I liked the posting. Amazing for 17 year olds! I wonder where all the gifted boys go? They by far outnumber the girls in elementary schools. I wonder what happens to them.
Dad

Anonymous said...

It starts with the fathers.They need to be fathers to their sons. Boys have a hard time being men when they do not have their dads around.Since the Industrial Revolution men and their children have been lured away from each other by "better living" Fathers need to find a way to be home more-whether it be changing their shift to be home during the more important hours of the day or bring their jobs home...

David Porta said...

Anonymous said: >Boys have a hard time being men when they do not have their dads around. Since the Industrial Revolution men and their children have been lured away from each other<

Time with Dad.

I had a unique situation in that regard. During my childhood, Dad, being a freelance commercial artist, would rent studio space in various places. Working freelance, he was free from having to kowtow to a boss. Dad eschewed traditional masculine clichés: no home improvement projects, no sports, no driving motor vehicles, no macho. He worked at his easel in his studio. And he enjoyed reading: at home, he always had his nose in some book or magazine.

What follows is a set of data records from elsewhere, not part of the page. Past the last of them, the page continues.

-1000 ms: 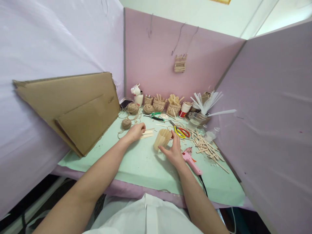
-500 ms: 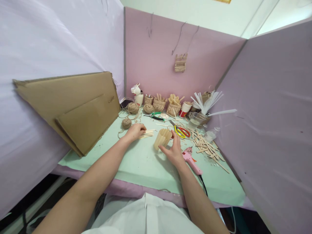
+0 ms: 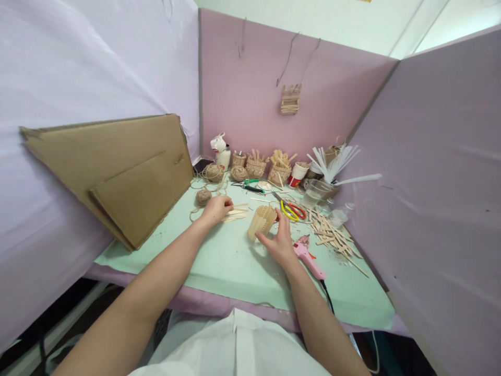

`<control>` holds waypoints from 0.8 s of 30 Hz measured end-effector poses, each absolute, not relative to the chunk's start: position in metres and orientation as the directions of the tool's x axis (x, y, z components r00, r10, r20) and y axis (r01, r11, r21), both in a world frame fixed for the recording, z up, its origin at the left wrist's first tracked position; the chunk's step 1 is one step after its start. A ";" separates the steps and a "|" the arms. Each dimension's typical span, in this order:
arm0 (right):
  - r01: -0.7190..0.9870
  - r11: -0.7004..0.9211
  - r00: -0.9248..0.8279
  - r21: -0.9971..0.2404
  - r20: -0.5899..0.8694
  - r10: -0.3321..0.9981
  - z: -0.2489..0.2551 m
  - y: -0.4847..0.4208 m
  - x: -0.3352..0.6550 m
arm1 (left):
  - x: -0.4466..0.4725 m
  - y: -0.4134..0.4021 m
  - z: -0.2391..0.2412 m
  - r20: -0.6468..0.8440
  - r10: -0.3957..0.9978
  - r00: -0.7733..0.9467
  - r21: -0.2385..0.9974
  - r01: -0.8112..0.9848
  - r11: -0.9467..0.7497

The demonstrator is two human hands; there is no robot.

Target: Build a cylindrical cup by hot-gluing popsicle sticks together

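Observation:
A small cup (image 3: pixel 261 221) built of pale wooden sticks lies tilted on the green mat (image 3: pixel 227 261). My right hand (image 3: pixel 278 241) holds it from the right, thumb and fingers curled round its side. My left hand (image 3: pixel 216 209) rests with bent fingers on a little pile of loose flat sticks (image 3: pixel 236 213) just left of the cup; its fingers pinch at the sticks.
A pink glue gun (image 3: pixel 309 259) lies right of my right hand, with scattered stick offcuts (image 3: pixel 332 233) and yellow-red scissors (image 3: pixel 291 210) beyond. Twine balls (image 3: pixel 203 197), green pliers (image 3: pixel 247 185), woven baskets (image 3: pixel 278 174) and cups line the back. Cardboard sheets (image 3: pixel 129 177) lean at left.
Almost nothing: my left hand has shifted slightly on the loose sticks, and the view has tipped a little. My right hand keeps its hold on the stick cup.

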State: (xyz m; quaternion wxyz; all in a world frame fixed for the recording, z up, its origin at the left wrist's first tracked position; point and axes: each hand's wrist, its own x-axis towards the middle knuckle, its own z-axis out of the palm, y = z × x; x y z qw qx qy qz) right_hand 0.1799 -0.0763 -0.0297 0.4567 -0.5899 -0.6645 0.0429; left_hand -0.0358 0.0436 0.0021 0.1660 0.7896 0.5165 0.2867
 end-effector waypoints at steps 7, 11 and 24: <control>0.722 0.293 0.133 -0.627 0.542 0.830 -0.028 -0.078 0.178 | -0.038 0.043 0.005 0.340 0.914 0.220 0.649 0.649 -0.397; 0.675 0.337 0.189 -0.657 0.595 0.781 -0.022 -0.080 0.177 | -0.036 0.036 0.014 0.287 0.932 0.221 0.843 0.403 -0.355; 0.250 0.424 0.062 -0.870 0.452 0.890 0.027 -0.126 0.154 | -0.025 -0.015 0.027 0.008 0.272 0.962 0.997 -0.030 0.077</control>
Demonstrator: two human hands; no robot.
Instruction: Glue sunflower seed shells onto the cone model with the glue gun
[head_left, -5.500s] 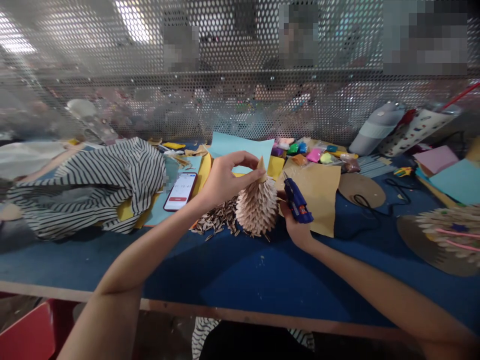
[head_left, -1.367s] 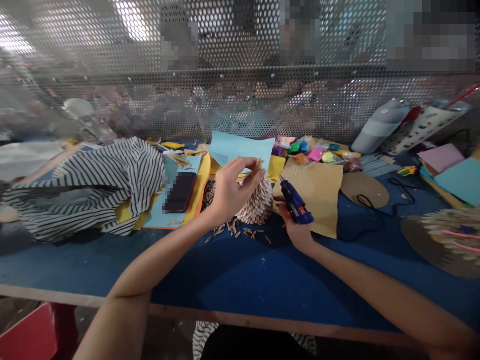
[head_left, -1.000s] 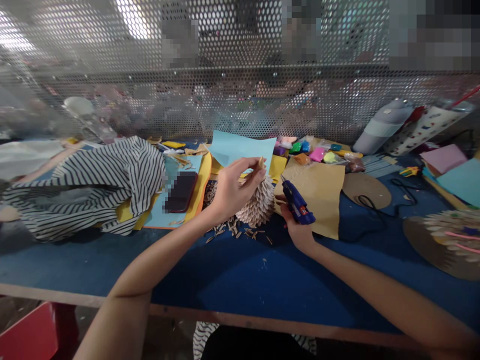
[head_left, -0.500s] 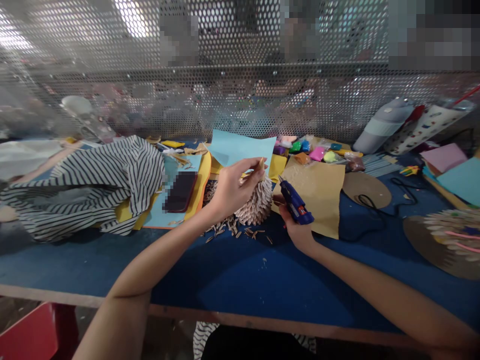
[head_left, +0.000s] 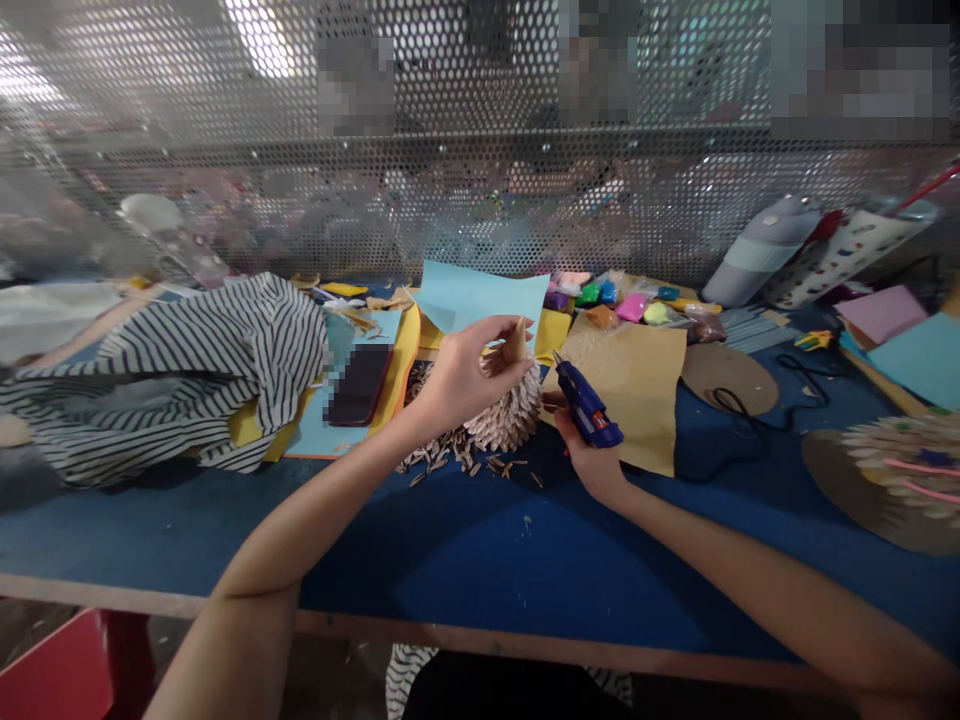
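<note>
My left hand pinches the narrow top of a seed-shell cone, with the thumb and fingers pressed together around its smooth, pale tip. The cone is covered in rows of overlapping, pointed, pale shells, rough and scaly like a pine cone. Its long axis stands almost upright, with the tip pointing up and the wide end down at the blue table, just left of the middle of the scene. My hand hides part of it, so I cannot tell whether the base is touching the table.

My right hand is closed around the handle of a blue glue gun, its nozzle pointing far and left, just beside the cone without touching it. Loose shells lie scattered around the near side of the cone. A sheet of brown paper lies under and beyond the gun, and a light blue card stands up on the far side. To the left, a dark phone rests on blue paper beside a striped cloth. At the right edge, a brown disc carries more rows of shells.
</note>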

Dad rented studio space for a little while in five different places before he took a five year lease on the vacated dance studio in the village, followed by another five year lease in the vacated dental office in the center of the village. Sparkill. I was in junior high by then.

I was four or five when I discovered I could drop in on him at work when he was at his easel, and he took time out for me. He was next door in those days. That was when he taught me how to make a paper airplane, using his heavy art paper.

I began dropping by his new studio as I got older, pedaled my bike down to Sparkill. The routine: buy comic books at Gallucci's, get some junk food, visit Dad's studio, wander around the place while he worked at his easel, read comic books. Sometimes he'd chat a little as he was bent over his easel. Or, "Run over to the deli across the street, get me a sandwich," something like that.

Dad's studio became even more of a regular refuge after I got a paper-route when I was twelve. The paper route ran through three towns, then ended in Sparkill. I'd hang out at the studio. Sometimes Dad would take a break and just hang out with me.

It was a whole separate world from the Other.

In his studio, Dad was calm, agreeable, a philosopher, a friend. It was a different relationship from that at home.

Years later, Mom was surprised to discover I had this whole other life with Dad. She knew only the strife between us at home. She never knew of the good times, because they had been in Dad's separate little domain, away from the house, and its burdens. Mom had the house, with Dad. Dad had the studio to himself.

The studio. That was where I went to spend time with Dad. It was his workplace. I was fortunate. Most kids don't have that access.

Deborah said...

Thank you for sharing this story about your dad, David! I'd love to hear more about this at our next family get-together.